En effet, la réponse la plus immédiate que l’on est
tenté d’y faire est nécessairement positive : rien ne sort jamais du réel, lequel est bel et
bien déterminé par nos fonctions vitales.
Dès lors, la validité de l’affirmation dépend de la
définition de « réalité », qui ne signifie plus simplement « ce qui est », mais « ce qui est
prosaïquement », ce qui relève autant que possible de données extérieures à l’imagination
humaine.
C’est en effet un attribut profondément romanesque que de se confronter à la
complexité des définitions possibles et des catégories du réel.
Quelle sont les différences
de statut, et quels points de rencontre existent-t-ils entre le monde ordinaire et le monde
du romancier ? Enfin, faut-il obligatoirement choisir l’une ou l’autre ; le propre d’un bon
roman n’est-il pas un éveil au réel plutôt qu’une fuite hors de celui-ci ?
I
_ Dans un premier temps il convient donc de distinguer précisément la réalité romanesque
de la réalité dite empirique.
De ce point de vue le roman est une œuvre de fiction, dont le
mouvement est précisément de se dégager des données quotidiennes.
Le Don Quichotte
de Cervantès fournit l’exemple très clair du ridicule qui frappe quiconque en vient à oublier
la frontière séparant l’expérience vécue de l’expérience littéraire.
Le « chevalier à triste
figure » expérimente ainsi chacun de ces degrés de confusion, depuis celui qui consiste à
investir l’objet réel d’une fonction fictionnelle (prendre Rossinante pour un fier destrier),
jusqu’à l’hallucination pure (les moulins pour des géants).

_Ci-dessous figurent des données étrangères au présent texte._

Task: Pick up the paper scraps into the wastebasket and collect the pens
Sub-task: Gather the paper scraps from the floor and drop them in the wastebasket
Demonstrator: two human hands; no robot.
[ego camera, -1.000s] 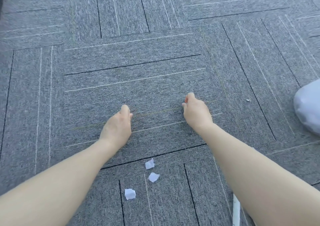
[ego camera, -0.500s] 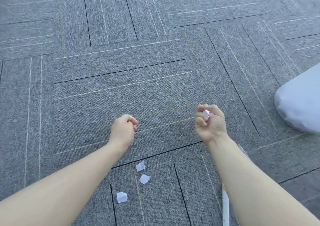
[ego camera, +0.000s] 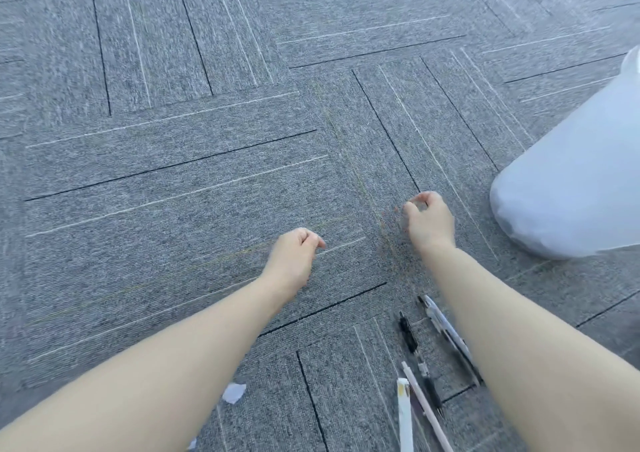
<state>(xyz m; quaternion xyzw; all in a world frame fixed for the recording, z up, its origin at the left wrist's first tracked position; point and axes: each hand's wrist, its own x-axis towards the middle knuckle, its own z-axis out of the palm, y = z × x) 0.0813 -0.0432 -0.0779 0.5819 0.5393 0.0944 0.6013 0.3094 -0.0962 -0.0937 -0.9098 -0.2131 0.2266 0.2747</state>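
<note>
My right hand (ego camera: 427,219) is curled over the grey carpet, just left of the white-lined wastebasket (ego camera: 568,181); its fingers are closed on a small paper scrap that is blurred here. My left hand (ego camera: 294,257) is a loose fist above the floor, with nothing visible in it. One white paper scrap (ego camera: 233,392) lies beside my left forearm, and another scrap (ego camera: 192,444) peeks out at the bottom edge. Several pens lie by my right forearm: a black pen (ego camera: 408,337), a white-and-black pen (ego camera: 445,327), and white pens (ego camera: 405,417) near the bottom.
Grey carpet tiles (ego camera: 173,181) with black and white stripes cover the whole floor. The wastebasket with its translucent white bag fills the right edge. Open carpet stretches ahead and to the left of my hands.
The view has swung right, bringing the wastebasket closer and the pens into sight. My right hand picked a scrap off the carpet and carried it right, toward the wastebasket. My left hand stayed fisted.
</note>
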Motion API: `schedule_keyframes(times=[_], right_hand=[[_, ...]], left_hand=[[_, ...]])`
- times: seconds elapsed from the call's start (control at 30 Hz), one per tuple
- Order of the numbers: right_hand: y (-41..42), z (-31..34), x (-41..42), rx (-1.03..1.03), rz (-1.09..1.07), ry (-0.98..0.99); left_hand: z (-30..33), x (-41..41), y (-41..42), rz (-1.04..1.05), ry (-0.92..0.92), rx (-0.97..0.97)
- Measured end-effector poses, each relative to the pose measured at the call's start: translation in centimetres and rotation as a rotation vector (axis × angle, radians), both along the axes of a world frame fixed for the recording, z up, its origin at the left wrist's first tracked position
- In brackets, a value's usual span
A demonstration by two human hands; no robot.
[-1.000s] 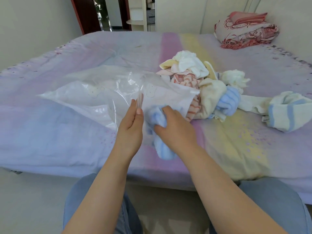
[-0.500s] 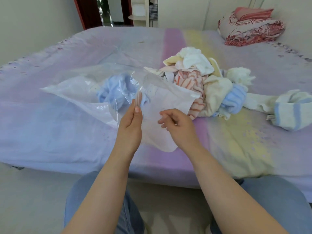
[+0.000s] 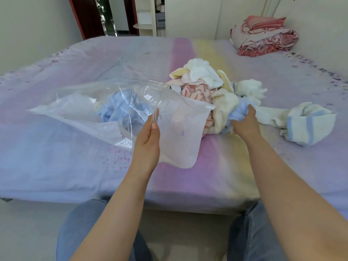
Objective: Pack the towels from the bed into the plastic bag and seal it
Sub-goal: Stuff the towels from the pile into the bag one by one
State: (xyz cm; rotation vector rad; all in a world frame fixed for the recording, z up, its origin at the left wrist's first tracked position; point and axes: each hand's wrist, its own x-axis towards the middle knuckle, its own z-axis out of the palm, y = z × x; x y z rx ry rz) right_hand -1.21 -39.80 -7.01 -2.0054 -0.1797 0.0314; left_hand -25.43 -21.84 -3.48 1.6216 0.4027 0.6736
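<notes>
Since the earlier frames, one blue towel has gone into the plastic bag, and the right hand has left the bag mouth for the towel pile on the bed. One towel looks packed; sealing is far off. The left hand pinches the bag's upper edge between thumb and straight fingers, holding the mouth open. Just right of the bag, the right hand's fingers curl round a second blue towel. Another striped towel lies further right.
</notes>
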Motion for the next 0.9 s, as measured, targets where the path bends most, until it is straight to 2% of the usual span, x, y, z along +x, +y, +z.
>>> schedule_keyframes(times=[0.13,0.2,0.3,0.43,0.57,0.67,0.83,0.9], right_hand=[[-1.3,0.3,0.1,-0.263,0.044,0.150],[-2.3,0.9,0.5,-0.279,0.005,0.167],[-3.8,2.9,0.2,-0.142,-0.136,0.082],[-5.0,5.6,-2.6,-0.204,-0.194,-0.144],[-4.2,7.5,-8.1,0.066,0.004,-0.200],[-2.3,7.7,-12.0,-0.008,0.164,-0.367],[2.5,4.0,-15.7,0.082,0.263,-0.237],[4.4,1.9,-16.8,-0.112,0.289,-0.348]], left_hand=[[-0.3,0.1,-0.1,0.012,0.000,0.014],[-0.2,0.1,-0.1,0.010,-0.006,0.014],[0.0,0.3,-0.1,0.014,-0.016,0.012],[0.2,0.4,-0.4,0.021,-0.030,0.002],[0.2,0.4,-0.7,0.032,-0.024,0.008],[0.3,0.4,-1.0,0.035,-0.025,0.019],[0.3,-0.1,-1.1,0.045,-0.035,0.013],[0.3,-0.2,-1.0,0.045,-0.042,0.012]])
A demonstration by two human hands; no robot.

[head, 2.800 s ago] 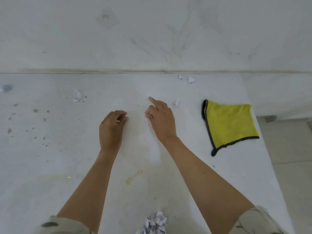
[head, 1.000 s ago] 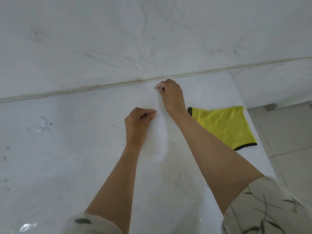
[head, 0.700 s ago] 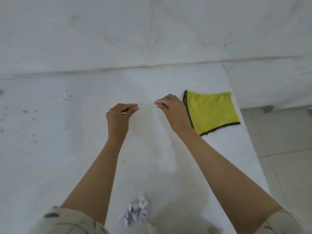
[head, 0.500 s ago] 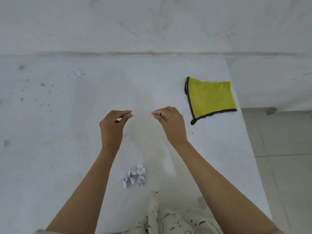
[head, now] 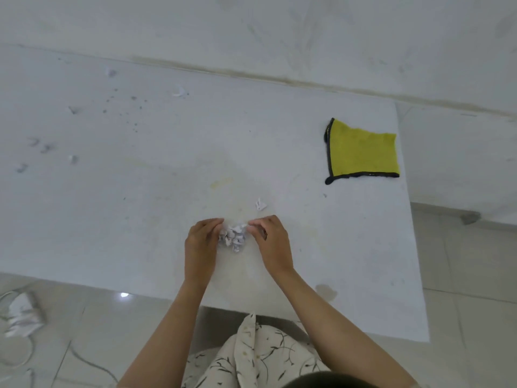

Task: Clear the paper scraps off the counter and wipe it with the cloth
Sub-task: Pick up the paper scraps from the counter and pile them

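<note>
Landmark: pile of paper scraps, small crumpled white bits w/ dark print, lying on white counter near its front edge, approx. centre of view.

Item 1 – left hand: just left of pile, fingers curled in toward it, fingertips touching pile's left side. Whether it pinches a scrap or only touches: can't tell.

Item 2 – right hand: just right of pile, fingers bent, thumb & forefinger tips meeting at pile's upper right corner, pinching a scrap there as far as visible. Hands close together, pile between them.

Item 3 – single loose scrap: white, on counter just beyond pile, slightly to the right, apart from both hands.

Item 4 – yellow cloth: dark trim on left & front edges, lying flat, well beyond & right of pile, near counter's right end. Nothing touching it.

Item 5 – stray scraps, far left & beyond pile: one white bit toward back wall; another farther left; a few more small grey-white bits and dark specks in same area, too small to tell apart.

Item 6 – yellowish stain: on counter beyond pile.

Item 7 – floor, nearer than pile: tiled floor; crumpled white item w/ cord at far left; person's patterned garment below counter edge.
</note>
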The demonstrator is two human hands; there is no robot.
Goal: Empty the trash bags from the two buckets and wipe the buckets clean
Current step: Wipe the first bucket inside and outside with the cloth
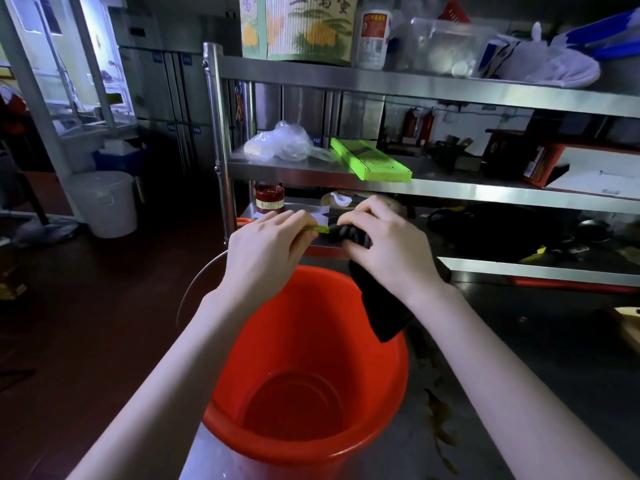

_ En ce sens, l’affirmation selon laquelle le roman a pour unique fonction sa réalité est
indiscutable.
L’œuvre de Balzac toute entière, quelle que soit la puissance de son réalisme,
ne se présente jamais comme une entreprise d’imitation du réel (tâche du journaliste),
mais comme une confrontation à celui-ci : une volonté de « concurrencer l’état civil ».
Toute la Comédie Humaine n’est qu’un laboratoire, dans lequel le romancier compose des
pulsions, des facteurs sociaux, des habitudes pour créer des personnages, puis ces
personnages obtenus entre eux, afin de créer des situations romanesques.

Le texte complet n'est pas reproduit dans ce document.